- _What is expected_:
What is needed here is an exact transcription of the entries that follow.

- _Records to use_:

--- --- ---

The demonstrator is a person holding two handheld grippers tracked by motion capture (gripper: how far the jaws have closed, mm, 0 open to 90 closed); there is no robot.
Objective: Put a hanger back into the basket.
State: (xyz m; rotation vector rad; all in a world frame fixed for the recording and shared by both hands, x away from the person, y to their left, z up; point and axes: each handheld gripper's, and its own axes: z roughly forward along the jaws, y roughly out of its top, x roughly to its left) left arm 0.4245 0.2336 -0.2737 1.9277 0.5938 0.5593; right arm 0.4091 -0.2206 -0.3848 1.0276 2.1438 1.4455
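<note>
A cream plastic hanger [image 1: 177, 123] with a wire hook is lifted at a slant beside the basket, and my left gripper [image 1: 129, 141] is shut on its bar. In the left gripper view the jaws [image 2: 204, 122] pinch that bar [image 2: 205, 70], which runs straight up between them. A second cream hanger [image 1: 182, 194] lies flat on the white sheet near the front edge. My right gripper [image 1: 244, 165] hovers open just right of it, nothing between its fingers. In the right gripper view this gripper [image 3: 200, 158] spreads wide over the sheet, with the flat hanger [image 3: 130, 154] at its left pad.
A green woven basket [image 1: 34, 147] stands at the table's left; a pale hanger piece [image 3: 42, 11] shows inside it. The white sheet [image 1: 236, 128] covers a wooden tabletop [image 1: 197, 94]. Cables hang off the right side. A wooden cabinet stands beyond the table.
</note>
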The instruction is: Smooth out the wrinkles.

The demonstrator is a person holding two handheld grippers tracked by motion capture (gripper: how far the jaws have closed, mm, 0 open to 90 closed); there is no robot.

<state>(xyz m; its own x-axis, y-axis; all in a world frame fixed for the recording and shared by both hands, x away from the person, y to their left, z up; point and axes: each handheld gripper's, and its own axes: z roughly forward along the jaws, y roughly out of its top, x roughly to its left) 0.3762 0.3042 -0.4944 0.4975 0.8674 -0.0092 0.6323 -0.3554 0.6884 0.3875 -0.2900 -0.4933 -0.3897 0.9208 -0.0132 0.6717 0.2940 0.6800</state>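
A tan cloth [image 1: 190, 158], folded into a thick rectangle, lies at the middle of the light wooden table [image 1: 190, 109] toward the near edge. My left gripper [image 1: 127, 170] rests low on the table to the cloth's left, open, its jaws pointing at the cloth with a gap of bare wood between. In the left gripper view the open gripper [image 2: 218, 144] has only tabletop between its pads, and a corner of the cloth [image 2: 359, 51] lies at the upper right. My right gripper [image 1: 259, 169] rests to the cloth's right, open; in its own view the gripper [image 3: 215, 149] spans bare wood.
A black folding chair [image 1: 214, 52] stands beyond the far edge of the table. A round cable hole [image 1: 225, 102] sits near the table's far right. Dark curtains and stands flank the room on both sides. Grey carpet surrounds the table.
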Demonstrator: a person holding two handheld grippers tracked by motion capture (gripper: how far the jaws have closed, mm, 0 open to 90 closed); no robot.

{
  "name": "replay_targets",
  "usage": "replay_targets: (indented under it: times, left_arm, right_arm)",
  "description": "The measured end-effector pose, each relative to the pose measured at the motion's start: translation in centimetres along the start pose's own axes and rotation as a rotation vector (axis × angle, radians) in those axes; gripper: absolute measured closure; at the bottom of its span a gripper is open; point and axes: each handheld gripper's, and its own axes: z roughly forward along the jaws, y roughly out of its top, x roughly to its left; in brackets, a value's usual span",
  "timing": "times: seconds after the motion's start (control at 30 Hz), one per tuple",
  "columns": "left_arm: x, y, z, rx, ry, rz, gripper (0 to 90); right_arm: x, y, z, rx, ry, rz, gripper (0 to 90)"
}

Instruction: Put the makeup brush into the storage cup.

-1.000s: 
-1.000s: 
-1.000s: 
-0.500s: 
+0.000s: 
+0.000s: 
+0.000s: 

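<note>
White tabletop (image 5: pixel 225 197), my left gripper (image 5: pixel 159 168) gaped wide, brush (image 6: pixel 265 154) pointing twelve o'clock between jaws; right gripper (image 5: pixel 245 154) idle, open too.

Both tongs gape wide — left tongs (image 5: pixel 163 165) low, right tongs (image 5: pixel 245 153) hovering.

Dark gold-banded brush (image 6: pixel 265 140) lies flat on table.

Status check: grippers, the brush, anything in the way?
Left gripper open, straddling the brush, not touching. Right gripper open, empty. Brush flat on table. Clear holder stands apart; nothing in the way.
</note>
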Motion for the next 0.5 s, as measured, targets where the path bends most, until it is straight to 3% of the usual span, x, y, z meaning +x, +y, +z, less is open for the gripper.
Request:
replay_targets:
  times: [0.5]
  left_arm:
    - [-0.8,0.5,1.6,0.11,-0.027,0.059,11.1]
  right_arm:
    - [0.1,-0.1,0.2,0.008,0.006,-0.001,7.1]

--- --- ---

- _Result for this exercise_:
The demonstrator is a person holding two handheld grippers tracked by motion capture (gripper: how far the jaws have closed, mm, 0 open to 90 closed); there is no robot.
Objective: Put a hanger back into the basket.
State: (xyz m; rotation vector rad; all in a world frame fixed for the recording and shared by both hands, x away from the person, y to their left, z up; point and axes: each handheld gripper's, and its own axes: z roughly forward along the jaws, y roughly out of its top, x roughly to its left) left arm 0.4245 0.2336 -0.2737 1.9277 0.5938 0.5593; right arm 0.4091 -0.2206 -0.3848 1.0276 2.1438 1.4455
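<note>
A cream plastic hanger [image 1: 177, 123] with a wire hook is lifted at a slant beside the basket, and my left gripper [image 1: 129, 141] is shut on its bar. In the left gripper view the jaws [image 2: 204, 122] pinch that bar [image 2: 205, 70], which runs straight up between them. A second cream hanger [image 1: 182, 194] lies flat on the white sheet near the front edge. My right gripper [image 1: 244, 165] hovers open just right of it, nothing between its fingers. In the right gripper view this gripper [image 3: 200, 158] spreads wide over the sheet, with the flat hanger [image 3: 130, 154] at its left pad.
A green woven basket [image 1: 34, 147] stands at the table's left; a pale hanger piece [image 3: 42, 11] shows inside it. The white sheet [image 1: 236, 128] covers a wooden tabletop [image 1: 197, 94]. Cables hang off the right side. A wooden cabinet stands beyond the table.
</note>
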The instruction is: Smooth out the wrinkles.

The demonstrator is a person holding two handheld grippers tracked by motion capture (gripper: how far the jaws have closed, mm, 0 open to 90 closed); there is no robot.

<state>(xyz m; its own x-axis, y-axis; all in a world frame fixed for the recording and shared by both hands, x away from the person, y to their left, z up; point and axes: each handheld gripper's, and its own axes: z roughly forward along the jaws, y roughly out of its top, x roughly to its left) 0.3762 0.3042 -0.4944 0.4975 0.8674 -0.0092 0.6323 -0.3554 0.6884 0.3875 -0.2900 -0.4933 -0.3897 0.9208 -0.0132 0.6717 0.2940 0.6800</state>
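A tan cloth [image 1: 190, 158], folded into a thick rectangle, lies at the middle of the light wooden table [image 1: 190, 109] toward the near edge. My left gripper [image 1: 127, 170] rests low on the table to the cloth's left, open, its jaws pointing at the cloth with a gap of bare wood between. In the left gripper view the open gripper [image 2: 218, 144] has only tabletop between its pads, and a corner of the cloth [image 2: 359, 51] lies at the upper right. My right gripper [image 1: 259, 169] rests to the cloth's right, open; in its own view the gripper [image 3: 215, 149] spans bare wood.
A black folding chair [image 1: 214, 52] stands beyond the far edge of the table. A round cable hole [image 1: 225, 102] sits near the table's far right. Dark curtains and stands flank the room on both sides. Grey carpet surrounds the table.
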Demonstrator: a person holding two handheld grippers tracked by motion capture (gripper: how far the jaws have closed, mm, 0 open to 90 closed); no robot.

{
  "name": "replay_targets",
  "usage": "replay_targets: (indented under it: times, left_arm, right_arm)",
  "description": "The measured end-effector pose, each relative to the pose measured at the motion's start: translation in centimetres along the start pose's own axes and rotation as a rotation vector (axis × angle, radians) in those axes; gripper: absolute measured closure; at the bottom of its span a gripper is open; point and axes: each handheld gripper's, and its own axes: z roughly forward along the jaws, y roughly out of its top, x roughly to its left; in brackets, a value's usual span",
  "timing": "times: seconds after the motion's start (control at 30 Hz), one per tuple",
  "columns": "left_arm: x, y, z, rx, ry, rz, gripper (0 to 90); right_arm: x, y, z, rx, ry, rz, gripper (0 to 90)"
}

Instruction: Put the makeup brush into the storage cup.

-1.000s: 
-1.000s: 
-1.000s: 
-0.500s: 
+0.000s: 
+0.000s: 
+0.000s: 

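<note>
White tabletop (image 5: pixel 225 197), my left gripper (image 5: pixel 159 168) gaped wide, brush (image 6: pixel 265 154) pointing twelve o'clock between jaws; right gripper (image 5: pixel 245 154) idle, open too.

Both tongs gape wide — left tongs (image 5: pixel 163 165) low, right tongs (image 5: pixel 245 153) hovering.

Dark gold-banded brush (image 6: pixel 265 140) lies flat on table.

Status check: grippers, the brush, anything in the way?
Left gripper open, straddling the brush, not touching. Right gripper open, empty. Brush flat on table. Clear holder stands apart; nothing in the way.
</note>
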Motion for the next 0.5 s, as measured, targets where the path bends most, until it is straight to 3% of the usual span, x, y, z meaning +x, +y, +z, less is open for the gripper.
Request:
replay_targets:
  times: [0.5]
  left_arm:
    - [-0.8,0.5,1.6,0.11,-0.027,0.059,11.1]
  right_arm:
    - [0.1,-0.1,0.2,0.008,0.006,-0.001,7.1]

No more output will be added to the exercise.